Excerpted data section start

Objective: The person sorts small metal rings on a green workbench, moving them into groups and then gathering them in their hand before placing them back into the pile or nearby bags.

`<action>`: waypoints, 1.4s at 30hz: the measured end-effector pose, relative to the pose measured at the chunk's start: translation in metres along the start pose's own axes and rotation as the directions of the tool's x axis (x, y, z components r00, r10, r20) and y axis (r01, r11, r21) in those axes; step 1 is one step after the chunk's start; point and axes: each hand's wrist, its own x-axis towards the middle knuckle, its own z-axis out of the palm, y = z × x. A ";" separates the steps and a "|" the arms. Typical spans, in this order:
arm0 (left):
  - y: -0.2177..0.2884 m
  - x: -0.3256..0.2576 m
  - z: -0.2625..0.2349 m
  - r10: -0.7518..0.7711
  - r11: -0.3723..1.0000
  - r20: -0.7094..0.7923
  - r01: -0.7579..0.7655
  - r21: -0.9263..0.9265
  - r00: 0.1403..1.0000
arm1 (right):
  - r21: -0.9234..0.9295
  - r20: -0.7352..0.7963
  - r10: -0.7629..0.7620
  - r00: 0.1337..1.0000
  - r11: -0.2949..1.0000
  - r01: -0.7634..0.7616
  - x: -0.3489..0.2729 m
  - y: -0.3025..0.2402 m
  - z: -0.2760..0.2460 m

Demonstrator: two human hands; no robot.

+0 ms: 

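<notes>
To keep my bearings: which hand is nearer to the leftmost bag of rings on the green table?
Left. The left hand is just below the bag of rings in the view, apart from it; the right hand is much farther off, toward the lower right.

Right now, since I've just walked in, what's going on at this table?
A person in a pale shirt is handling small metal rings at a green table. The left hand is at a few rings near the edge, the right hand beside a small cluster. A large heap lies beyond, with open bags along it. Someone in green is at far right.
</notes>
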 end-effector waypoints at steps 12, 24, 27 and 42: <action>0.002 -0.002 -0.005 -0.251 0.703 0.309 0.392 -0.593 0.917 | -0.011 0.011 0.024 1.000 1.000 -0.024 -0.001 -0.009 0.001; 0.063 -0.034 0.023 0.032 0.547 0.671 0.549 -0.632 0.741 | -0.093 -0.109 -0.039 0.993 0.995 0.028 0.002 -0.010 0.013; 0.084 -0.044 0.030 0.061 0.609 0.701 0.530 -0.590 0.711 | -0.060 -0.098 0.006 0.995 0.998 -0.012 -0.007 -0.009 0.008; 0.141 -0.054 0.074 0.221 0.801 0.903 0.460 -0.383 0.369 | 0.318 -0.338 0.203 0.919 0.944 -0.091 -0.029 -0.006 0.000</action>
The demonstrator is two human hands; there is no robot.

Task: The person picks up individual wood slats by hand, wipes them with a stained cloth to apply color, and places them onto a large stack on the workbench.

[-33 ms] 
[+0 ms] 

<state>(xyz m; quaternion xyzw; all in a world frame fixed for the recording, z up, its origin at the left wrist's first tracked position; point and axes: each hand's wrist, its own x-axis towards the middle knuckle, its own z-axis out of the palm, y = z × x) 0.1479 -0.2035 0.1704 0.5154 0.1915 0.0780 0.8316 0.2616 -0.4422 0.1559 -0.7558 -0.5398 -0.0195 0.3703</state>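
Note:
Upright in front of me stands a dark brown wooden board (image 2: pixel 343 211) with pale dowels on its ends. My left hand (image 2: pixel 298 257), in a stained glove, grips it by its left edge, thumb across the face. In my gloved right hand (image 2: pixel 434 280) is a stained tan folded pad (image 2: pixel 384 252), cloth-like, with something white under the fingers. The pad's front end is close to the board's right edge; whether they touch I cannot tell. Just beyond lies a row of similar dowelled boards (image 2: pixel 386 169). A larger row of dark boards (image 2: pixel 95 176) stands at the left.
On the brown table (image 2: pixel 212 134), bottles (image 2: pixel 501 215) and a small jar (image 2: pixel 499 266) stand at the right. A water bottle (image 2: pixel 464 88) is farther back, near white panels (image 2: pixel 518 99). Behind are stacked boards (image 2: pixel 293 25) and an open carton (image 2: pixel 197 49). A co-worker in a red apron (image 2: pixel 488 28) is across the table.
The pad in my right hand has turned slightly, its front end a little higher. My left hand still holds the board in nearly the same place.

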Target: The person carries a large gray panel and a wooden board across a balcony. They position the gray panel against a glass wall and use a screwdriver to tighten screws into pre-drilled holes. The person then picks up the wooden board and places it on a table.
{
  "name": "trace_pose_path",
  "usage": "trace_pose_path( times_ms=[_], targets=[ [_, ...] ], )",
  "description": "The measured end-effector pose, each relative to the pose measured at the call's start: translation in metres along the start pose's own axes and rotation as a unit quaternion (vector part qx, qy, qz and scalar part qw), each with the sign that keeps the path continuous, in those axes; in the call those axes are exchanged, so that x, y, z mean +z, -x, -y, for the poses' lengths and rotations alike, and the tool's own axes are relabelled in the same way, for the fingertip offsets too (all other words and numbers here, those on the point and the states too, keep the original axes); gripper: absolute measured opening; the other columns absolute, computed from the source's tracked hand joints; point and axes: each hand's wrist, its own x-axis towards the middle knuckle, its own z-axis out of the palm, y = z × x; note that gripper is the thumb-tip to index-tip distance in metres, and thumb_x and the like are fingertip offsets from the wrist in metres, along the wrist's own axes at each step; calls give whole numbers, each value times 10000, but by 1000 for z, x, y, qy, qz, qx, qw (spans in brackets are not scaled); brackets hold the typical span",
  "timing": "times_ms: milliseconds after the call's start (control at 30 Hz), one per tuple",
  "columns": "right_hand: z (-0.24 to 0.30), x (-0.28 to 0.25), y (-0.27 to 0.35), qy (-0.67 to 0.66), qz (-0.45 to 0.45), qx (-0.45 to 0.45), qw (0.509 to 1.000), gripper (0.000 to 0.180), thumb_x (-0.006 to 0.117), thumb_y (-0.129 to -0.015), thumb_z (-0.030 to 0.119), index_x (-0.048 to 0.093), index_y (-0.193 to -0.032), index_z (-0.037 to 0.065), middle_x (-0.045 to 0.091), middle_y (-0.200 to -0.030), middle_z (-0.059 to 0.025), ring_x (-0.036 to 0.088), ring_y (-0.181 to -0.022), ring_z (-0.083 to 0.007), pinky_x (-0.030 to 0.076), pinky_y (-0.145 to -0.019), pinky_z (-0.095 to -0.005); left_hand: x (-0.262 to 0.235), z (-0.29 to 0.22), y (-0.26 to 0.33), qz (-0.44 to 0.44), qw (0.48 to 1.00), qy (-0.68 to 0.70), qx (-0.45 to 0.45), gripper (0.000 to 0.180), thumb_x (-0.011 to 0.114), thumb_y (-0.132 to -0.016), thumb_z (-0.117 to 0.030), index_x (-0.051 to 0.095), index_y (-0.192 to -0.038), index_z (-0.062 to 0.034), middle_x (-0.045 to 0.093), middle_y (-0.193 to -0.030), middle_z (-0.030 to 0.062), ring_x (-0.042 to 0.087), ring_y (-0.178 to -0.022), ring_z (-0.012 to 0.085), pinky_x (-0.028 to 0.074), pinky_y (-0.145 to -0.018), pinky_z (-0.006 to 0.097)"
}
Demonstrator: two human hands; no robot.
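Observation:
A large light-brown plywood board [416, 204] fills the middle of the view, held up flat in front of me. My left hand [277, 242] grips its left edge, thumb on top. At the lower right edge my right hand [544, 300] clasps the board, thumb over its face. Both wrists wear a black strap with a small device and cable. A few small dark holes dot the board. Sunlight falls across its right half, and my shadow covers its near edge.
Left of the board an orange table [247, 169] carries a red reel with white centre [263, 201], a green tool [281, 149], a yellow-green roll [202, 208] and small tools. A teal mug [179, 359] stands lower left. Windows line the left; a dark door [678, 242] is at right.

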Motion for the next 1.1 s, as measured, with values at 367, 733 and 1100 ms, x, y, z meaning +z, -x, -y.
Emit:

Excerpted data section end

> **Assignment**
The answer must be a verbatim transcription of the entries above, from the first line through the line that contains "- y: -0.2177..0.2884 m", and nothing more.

> **Written response**
Objective: The person sorts small metal rings on a green workbench, moving them into groups and then gathering them in their hand before placing them back into the pile or nearby bags.

`<action>`: waypoints, 1.4s at 30hz: the measured end-effector pose, relative to the pose measured at the chunk's start: translation in metres along the start pose's own axes and rotation as the directions of the tool's x axis (x, y, z components r00, r10, r20) and y axis (r01, r11, r21) in those axes; step 1 is one step after the chunk's start; point and axes: each hand's wrist, its own x-axis towards the middle knuckle, its own z-axis out of the palm, y = z × x. A ";" separates the steps and a "|" the arms. Typical spans, in this order:
arm0 (left):
  - y: -0.2177..0.2884 m

Nothing more belongs to the answer.